Earlier in the day I had sat on top the large earthen dam, man's triumph over nature, separating the tranquil and placid waters of the lake from the torrent of thrashing whitewater of the South Fork Feather Gorge. Golden and bright, full of energy the sun warmed our backs as we first glimpsed the crack before us. The river came spilling from a pipe near the bottom of the dam, its energy finally realized, racing toward its next prison like lake. With a sudden biting sensation, a cold rush of wind swirled across the lake and invaded our bodies. I twitched with the familiarity of a shiver.

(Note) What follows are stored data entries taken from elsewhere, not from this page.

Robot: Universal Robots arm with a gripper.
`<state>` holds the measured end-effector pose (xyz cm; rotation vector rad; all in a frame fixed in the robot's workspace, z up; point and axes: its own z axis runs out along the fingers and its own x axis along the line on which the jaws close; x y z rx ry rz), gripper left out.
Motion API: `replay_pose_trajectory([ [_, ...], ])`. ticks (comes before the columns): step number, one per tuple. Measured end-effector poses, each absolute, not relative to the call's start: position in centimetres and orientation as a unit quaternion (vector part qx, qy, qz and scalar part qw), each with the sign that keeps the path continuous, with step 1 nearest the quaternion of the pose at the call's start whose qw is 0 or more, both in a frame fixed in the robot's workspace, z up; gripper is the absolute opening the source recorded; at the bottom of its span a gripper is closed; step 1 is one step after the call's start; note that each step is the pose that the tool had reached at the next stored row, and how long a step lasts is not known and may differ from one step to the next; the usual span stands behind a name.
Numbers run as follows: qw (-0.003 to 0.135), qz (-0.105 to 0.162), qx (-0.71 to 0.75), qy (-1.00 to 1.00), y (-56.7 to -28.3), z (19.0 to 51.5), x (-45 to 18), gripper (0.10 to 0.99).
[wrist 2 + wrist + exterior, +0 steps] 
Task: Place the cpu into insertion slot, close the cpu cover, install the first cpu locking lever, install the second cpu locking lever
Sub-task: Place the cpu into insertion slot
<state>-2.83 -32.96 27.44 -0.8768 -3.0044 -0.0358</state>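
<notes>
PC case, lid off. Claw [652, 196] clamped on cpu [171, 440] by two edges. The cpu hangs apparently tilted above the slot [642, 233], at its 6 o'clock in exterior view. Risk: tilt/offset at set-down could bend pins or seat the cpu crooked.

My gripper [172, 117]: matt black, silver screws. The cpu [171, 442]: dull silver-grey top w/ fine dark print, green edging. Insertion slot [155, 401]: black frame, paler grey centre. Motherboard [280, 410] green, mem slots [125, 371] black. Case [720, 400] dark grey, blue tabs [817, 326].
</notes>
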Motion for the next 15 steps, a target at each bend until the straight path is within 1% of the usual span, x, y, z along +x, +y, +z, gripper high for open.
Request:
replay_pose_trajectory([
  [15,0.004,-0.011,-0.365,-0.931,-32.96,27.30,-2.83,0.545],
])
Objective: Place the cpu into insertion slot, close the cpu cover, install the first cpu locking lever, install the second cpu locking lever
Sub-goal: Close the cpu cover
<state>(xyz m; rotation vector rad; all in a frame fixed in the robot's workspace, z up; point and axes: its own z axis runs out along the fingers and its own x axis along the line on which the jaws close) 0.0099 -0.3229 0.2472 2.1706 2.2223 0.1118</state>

I could see the first rapid of the Gorge. The pearl white crash of a fifteen foot waterfall, the swirling water creating large bubbles of imbalance, the graham cracker colored rock, the scene was absorbed into my being. I geared up.  The multi colored wetsuit half hidden beneath my blue drytop cast a very 80's look across my body. Shakily, I slowly placed my feet on the eroding trail to the river. It wound its way down a few hundred yards, each step bringing into focus the river. As I squeezed into my kayak, my mind was clear. Thoughtless. It was brought back the primal state of humanity, survival. A smile flashed across my face disappearing downstream.
 As I fell I realization of impact flooded my senses. I was half a second from the nose of my kayak making a jarring impact with the shallow right side of  the thirty foot waterfall. An image of ankle bones succumbing to the force of gravity in a sickening gunshot noise stole into to my eyes. Instinctively nerve impulses rushed from my brain forcing my right arm to pull a large stroke, moving my entire body to the left. My face made contact loudly with still green water, then my boat. Instantly my head ached. I waited a moment for my boat to be carried away from the boils below the falls. I rolled. "Oh shit that kinda hurt" came tumbling words from my mouth as I reached the point of earshot. The rest of the day blurred into a series of stacked rapids, all of which laced with sticky holes and sweeping corners. As the sun fell toward the seemingly growing horizon, the river lost its vigor. The power and intensity of the gorge dissipated into a dark green languid lake. My strokes quickened to power through the lake. Ahead in the distance I could see the outline of our '96 Subaru adorned in dust, shrouded in the approaching dark. Exhaustion hit me as I detached myself from my boat. Sadness was mixed with the joy of accomplishment. This would be the last creek I would run in California for the fall. The next steep creek I would bang my way down would be 180 degrees to the south. Waiting has never been my strong suit. All I could look forward to now, was a couple weeks alone with my thoughts.